Les reptiles, presque inconnus dans les régions polaires, ont cependant quelques représentants dans les neiges des montagnes. Une espèce de lézard passe sa vie au sommet des Alpes, engourdi sous la neige pendant dix mois de l'année. Pendant son court réveil, il fait concurrence au bec-fin et au pinson, et leur dispute les rares insectes qui vivent là-haut. «La zone glaciale est si bien le milieu naturel de ces lézards, qu'ils aiment mieux mourir de faim que vivre dans des régions plus hospitalières où on a voulu les transplanter.»
LIVRE III
LES GRANDS HIVERS FRANÇAIS.
CHAPITRE PREMIER
LES GRANDS HIVERS AVANT CELUI DE 1709.
Nous n'avons, sur les hivers anciens, que des renseignements fort incomplets, et le plus souvent fort vagues. Maintes fois même les récits des historiens méritent peu de créance: il s'agit seulement de faits mal observés, souvent légendaires, presque toujours exagérés à plaisir. Nous les passerons très rapidement en revue.
Plusieurs savants ont recherché, chez les historiens, les mentions d'hiver rigoureux, et ont tenté d'en dresser une liste complète. Arago, notamment, a établi cette liste avec la description rapide de tous ces grands hivers. Nous y avons déjà fait, nous y ferons encore de nombreux emprunts; emprunts nécessaires, car la notice d'Arago renferme en abrégé tout ce qui peut être dit sur la matière.
Cette liste, complétée par M. Barral, renferme deux cent vingt hivers, compris entre l'année 396 avant notre ère et l'année 1858, bien proche de nous.

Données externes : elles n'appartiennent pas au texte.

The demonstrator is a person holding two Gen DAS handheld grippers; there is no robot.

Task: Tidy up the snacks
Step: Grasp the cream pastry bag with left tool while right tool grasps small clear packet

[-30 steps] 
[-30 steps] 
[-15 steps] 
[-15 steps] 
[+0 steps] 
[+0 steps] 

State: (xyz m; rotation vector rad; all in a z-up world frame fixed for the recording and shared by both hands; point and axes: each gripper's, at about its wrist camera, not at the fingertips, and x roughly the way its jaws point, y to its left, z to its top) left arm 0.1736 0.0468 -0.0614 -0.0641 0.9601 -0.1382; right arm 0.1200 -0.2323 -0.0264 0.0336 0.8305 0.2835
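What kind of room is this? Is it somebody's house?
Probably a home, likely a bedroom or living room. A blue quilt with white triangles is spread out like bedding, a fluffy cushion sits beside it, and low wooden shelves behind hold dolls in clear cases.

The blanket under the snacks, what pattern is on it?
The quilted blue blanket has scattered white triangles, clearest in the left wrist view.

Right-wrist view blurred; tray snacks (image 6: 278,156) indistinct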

Elle est, au début, nécessairement fort incomplète, car les historiens n'ont pas parlé de tous les hivers de rigueur moyenne comparables à ceux qu'Arago cite dans les derniers siècles.
L'hiver de 1709 étant le premier des grands hivers sur lesquels nous ayons des renseignements presque complets, nous allons d'abord nous occuper de ceux qui ont précédé celui-là. Nous n'en citerons que quelques-uns, non pas les plus rigoureux, puisque nous n'avons aucun moyen de mesurer exactement leur rigueur, mais ceux qui nous présenteront des faits dignes d'être rapportés. Nous passerons aussi sous silence ceux dont nous avons déjà eu occasion de parler dans la première partie de cette étude.
En 821: «Toutes les plus grandes rivières de la Gaule et de la Germanie furent tellement glacées que, par l'espace de trente jours et davantage, on y passoit par-dessus et à cheval et avec des charrettes; de sorte que, venant cette glace à fondre, il y eut plusieurs villes et citez voisines des fleuves qui en furent grandement endommagées.»
En 1076: «Cette année fut si étrangement froide que la plupart des arbres, vignes et fruictiers mourut, et que même les semences en furent intéressées; et continuèrent les grandes gelées depuis le premier jour de novembre jusqu'à la my-avril, qui fut cause que la terre devint stérile pour quelques années ensuyvantes.» La disette de blé fut si grande que peu de gens purent se flatter d'avoir vu du froment de la récolte de cette année.
En 1124: «Cet hiver fut plus rude que d'ordinaire et extrêmement pénible à supporter, à cause de l'amoncellement de la neige qui tomboit presque sans relâche. Un grand nombre d'enfants, et même de femmes, moururent de l'excès du froid. Dans les rivières, les poissons périrent emprisonnés sous la glace, qui étoit si épaisse et si solide qu'elle supportait les voitures chargées, et que les chevaux circuloient sur le Rhin comme sur la terre ferme. On vit, en Brabant, un fait singulier: les anguilles, chassées en quantité innombrable de leurs marécages par la gelée, se réfugièrent dans les granges, où elles se cachèrent; mais le froid étoit tel qu'elles y périrent faute de nourriture et se putréfièrent. Le bétail mourut dans beaucoup de contrées. Les intempéries se prolongèrent tellement que les arbres ne prirent leurs feuilles qu'en mai.» Il est impossible de voir en moins de mots une description plus complète d'un grand hiver. Elle est empruntée par Arago à Guillaume de Nangis. Tout s'y trouve parmi les effets que nous avons étudiés sur le froid.